The Constitution does not expressly forbid the president from abandoning his chief powers to the vice president. But President Bush's tacit delegation to Cheney and Cheney's eager acceptance tortures the Constitution's provision for an acting president. The presidency and vice presidency are discrete constitutional offices. The 12th Amendment provides for their separate elections. The sole constitutionally enumerated function of the vice president is to serve as president of the Senate without a vote except to break ties. …

In the end, President Bush regularly is unable to explain or defend the policies of his own administration, and that is because the heavy intellectual labor has been performed in the office of the vice president. Cheney is impeachable for his overweening power and his sneering contempt of the Constitution and the rule of law.
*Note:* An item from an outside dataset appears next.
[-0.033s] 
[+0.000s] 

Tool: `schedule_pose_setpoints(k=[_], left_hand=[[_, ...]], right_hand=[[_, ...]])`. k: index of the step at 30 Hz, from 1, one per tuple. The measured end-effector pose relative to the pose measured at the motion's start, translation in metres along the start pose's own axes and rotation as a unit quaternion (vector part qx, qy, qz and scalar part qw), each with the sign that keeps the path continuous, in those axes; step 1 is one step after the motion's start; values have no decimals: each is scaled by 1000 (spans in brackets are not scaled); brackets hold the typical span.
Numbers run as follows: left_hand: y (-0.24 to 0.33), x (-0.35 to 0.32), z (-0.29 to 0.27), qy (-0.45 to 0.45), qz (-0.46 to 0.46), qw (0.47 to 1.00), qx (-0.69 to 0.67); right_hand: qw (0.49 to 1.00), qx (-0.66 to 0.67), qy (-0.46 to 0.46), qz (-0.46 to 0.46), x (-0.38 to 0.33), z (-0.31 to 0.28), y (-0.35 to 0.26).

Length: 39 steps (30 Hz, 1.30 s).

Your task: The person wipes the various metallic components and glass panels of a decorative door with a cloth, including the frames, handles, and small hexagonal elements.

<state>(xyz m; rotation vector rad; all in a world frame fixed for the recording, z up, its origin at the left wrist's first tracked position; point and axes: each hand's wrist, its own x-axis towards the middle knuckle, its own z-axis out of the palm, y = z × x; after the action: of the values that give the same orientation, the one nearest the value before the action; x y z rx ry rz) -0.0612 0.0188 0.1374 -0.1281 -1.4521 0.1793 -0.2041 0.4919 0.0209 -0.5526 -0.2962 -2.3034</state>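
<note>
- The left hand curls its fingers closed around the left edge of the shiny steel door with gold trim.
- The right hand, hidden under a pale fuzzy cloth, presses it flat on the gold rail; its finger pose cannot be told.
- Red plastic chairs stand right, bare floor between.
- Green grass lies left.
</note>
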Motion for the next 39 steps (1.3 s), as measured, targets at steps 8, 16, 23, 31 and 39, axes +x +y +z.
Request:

Bush made his choice in the summer of 2000, when he accepted at face value — at least for public consumption — Cheney’s story that he, as head of the vice presidential search committee, couldn’t find a better vice presidential nominee than Dick Cheney.

To allow “The Decider” a free pass, on grounds of stupidity, or whatever, as “The Unwitting Abdicator” just doesn’t wash.

To hark back to 1776, it would be to give King George III a pass and blame all of London’s mistakes on Bute or another advisor.